Welcome!

Industrial IoT Authors: William Schmarzo, Elizabeth White, Stackify Blog, Yeshim Deniz, SmartBear Blog

Related Topics: Industrial IoT, Microservices Expo

Industrial IoT: Article

Index XML Documents with VTD-XML

How to turn the indexing capability on in your application

Traditionally DOM or SAX-based enterprise applications have to repeat CPU-intensive XML parsing when accessing the same documents multiple times. VTD-XML 2.0 introduces a simple general-purpose XML index called VTD+XML (http://vtd-xml.sourceforge.net/persistence.html) that eliminates the need for repetitive parsing of those applications.

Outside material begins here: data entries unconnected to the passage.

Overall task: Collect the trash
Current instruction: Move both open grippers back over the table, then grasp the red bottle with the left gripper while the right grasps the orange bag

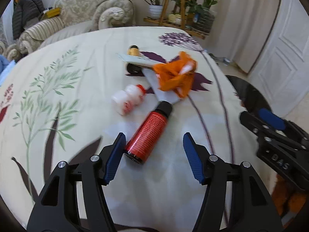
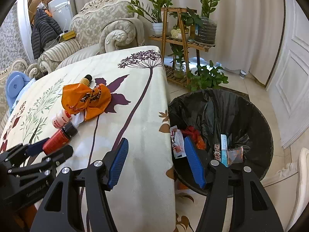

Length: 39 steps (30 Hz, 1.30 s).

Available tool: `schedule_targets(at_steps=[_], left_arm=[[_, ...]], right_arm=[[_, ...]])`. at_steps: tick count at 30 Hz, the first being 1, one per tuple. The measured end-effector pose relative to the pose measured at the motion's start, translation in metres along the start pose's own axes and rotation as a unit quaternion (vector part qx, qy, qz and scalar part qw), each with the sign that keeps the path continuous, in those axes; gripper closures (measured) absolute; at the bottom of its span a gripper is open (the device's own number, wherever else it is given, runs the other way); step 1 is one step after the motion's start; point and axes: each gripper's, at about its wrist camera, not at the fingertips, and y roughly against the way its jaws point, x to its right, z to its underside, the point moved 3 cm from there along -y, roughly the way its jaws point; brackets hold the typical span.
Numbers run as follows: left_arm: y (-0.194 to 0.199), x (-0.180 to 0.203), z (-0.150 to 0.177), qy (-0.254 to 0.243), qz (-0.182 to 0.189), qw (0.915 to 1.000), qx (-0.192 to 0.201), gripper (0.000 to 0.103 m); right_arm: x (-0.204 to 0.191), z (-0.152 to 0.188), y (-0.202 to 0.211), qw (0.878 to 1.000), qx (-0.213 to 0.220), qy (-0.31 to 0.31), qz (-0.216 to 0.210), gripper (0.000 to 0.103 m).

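The left gripper (image 1: 152,145) has its fingers spread around the base of the red bottle (image 1: 147,134) lying on the surface (image 1: 77,100). The right gripper (image 2: 156,154) is spread wide, its right finger (image 2: 194,164) over the bin (image 2: 258,119).

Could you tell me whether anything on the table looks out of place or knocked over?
Yes. The red bottle and the small white bottle lie on their sides on the tablecloth, and a crumpled orange bag sits on some flat card. Nothing appears spilled. The left tongs are open around the red bottle's base.
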Motion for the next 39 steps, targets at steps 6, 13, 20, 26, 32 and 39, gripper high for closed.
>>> schedule_targets(at_steps=[6, 13, 20, 26, 32, 39], left_arm=[[-0.002, -0.002, -0.004, 0.004, -0.025, 0.9997, 0.006, 0.043], [-0.008, -0.001, -0.010, -0.011, -0.033, 0.9993, 0.010, 0.053], [-0.004, -0.002, -0.008, -0.013, -0.021, 0.9995, 0.020, 0.080], [0.006, -0.011, -0.003, 0.000, -0.020, 0.9993, 0.031, 0.080], [0.021, -0.033, -0.004, 0.020, -0.038, 0.9980, 0.047, 0.080], [0.027, -0.077, -0.008, 0.055, -0.072, 0.9944, 0.055, 0.080]], right_arm=[[0.002, 0.002, 0.006, 1.000, 0.005, -0.004, -0.004, 0.044], [0.000, 0.003, 0.007, 1.000, 0.005, -0.001, -0.004, 0.044], [-0.011, 0.003, 0.008, 1.000, 0.004, 0.011, -0.004, 0.044], [-0.026, -0.001, 0.010, 1.000, 0.005, 0.023, -0.009, 0.044], [-0.047, -0.009, 0.009, 0.999, 0.009, 0.041, -0.016, 0.040], [-0.074, -0.024, 0.000, 0.998, 0.010, 0.060, -0.028, 0.037]])
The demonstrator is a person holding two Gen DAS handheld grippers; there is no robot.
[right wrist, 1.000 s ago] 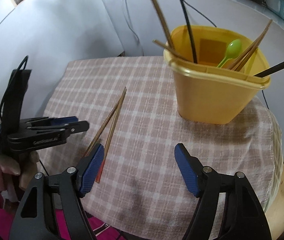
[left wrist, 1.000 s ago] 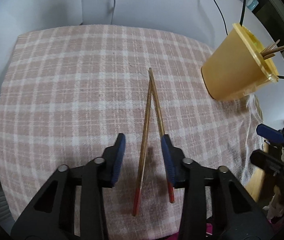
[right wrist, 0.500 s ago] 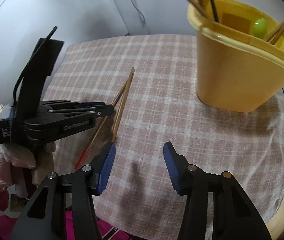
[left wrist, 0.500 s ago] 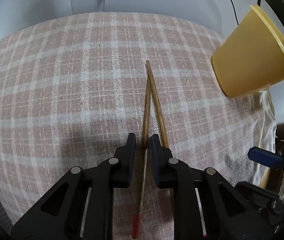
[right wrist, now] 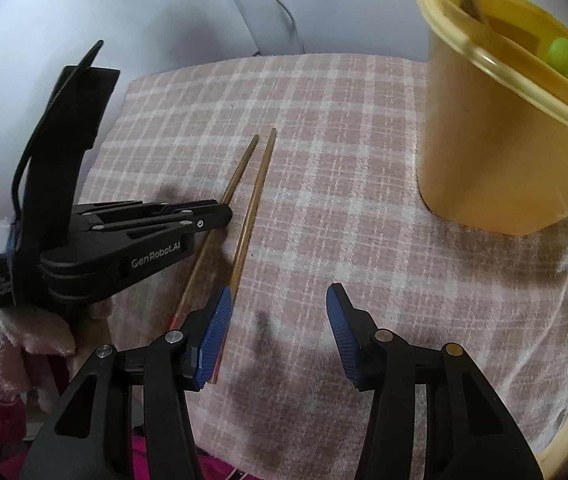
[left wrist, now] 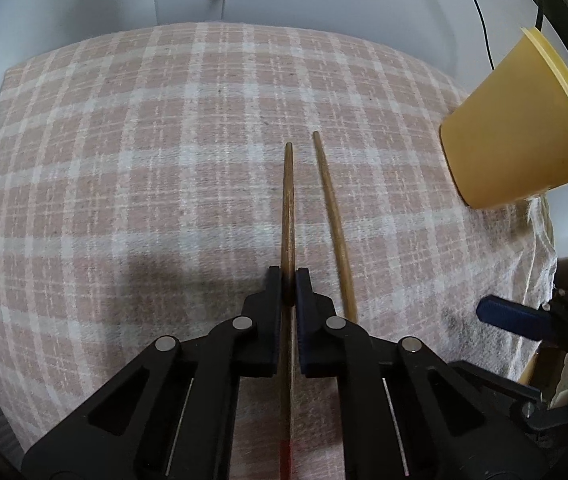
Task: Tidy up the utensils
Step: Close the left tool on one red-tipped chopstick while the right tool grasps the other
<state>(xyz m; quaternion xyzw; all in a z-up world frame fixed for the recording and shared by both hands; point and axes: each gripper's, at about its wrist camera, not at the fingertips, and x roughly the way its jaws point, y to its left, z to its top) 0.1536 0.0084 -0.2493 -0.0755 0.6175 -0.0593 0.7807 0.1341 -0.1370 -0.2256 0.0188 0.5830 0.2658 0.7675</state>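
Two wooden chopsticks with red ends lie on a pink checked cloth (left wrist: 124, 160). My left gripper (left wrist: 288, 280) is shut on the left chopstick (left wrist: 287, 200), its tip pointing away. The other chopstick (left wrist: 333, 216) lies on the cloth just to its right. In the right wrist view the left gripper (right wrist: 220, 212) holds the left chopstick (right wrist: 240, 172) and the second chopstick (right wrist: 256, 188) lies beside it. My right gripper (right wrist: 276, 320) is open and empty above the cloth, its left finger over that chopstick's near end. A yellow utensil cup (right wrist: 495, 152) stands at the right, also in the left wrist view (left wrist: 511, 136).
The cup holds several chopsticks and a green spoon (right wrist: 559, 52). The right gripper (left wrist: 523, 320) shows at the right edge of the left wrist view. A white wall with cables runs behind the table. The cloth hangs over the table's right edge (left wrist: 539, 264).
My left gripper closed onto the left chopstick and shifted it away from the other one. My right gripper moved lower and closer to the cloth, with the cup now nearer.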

This article combines various examples and the latest benchmark reports to show you how to get started with this indexing. This article also discusses various scenarios and use cases where you may find VTD+XML useful.

Avoid Repetitive XML Parsing with VTD-XML
As discussed in "Simplify XML processing with VTD-XML," to date one of underlying assumptions in XML application development is that an XML document must be parsed before anything else can be done with it. In other words, the processing logic of XML applications can't start without parsing. Frequently considered a threat to database performance, XML parsing is usually many times slower than other XML operations such as XPath evaluation. When those applications perform multiple read-only access to XML data that don't change very often, wouldn't it be nice to able to eliminate the overhead of associated repetitive parsing?

With the native XML indexing feature introduced in version 2.0 of VTD-XML, you can do precisely that. VTDGen, the class encapsulating various parsing routines, now adds "readIndex(...)" and "writeIndex(...)." VTD-XML 2.0 also introduces two new exceptions: indexWriteException and indexReadException.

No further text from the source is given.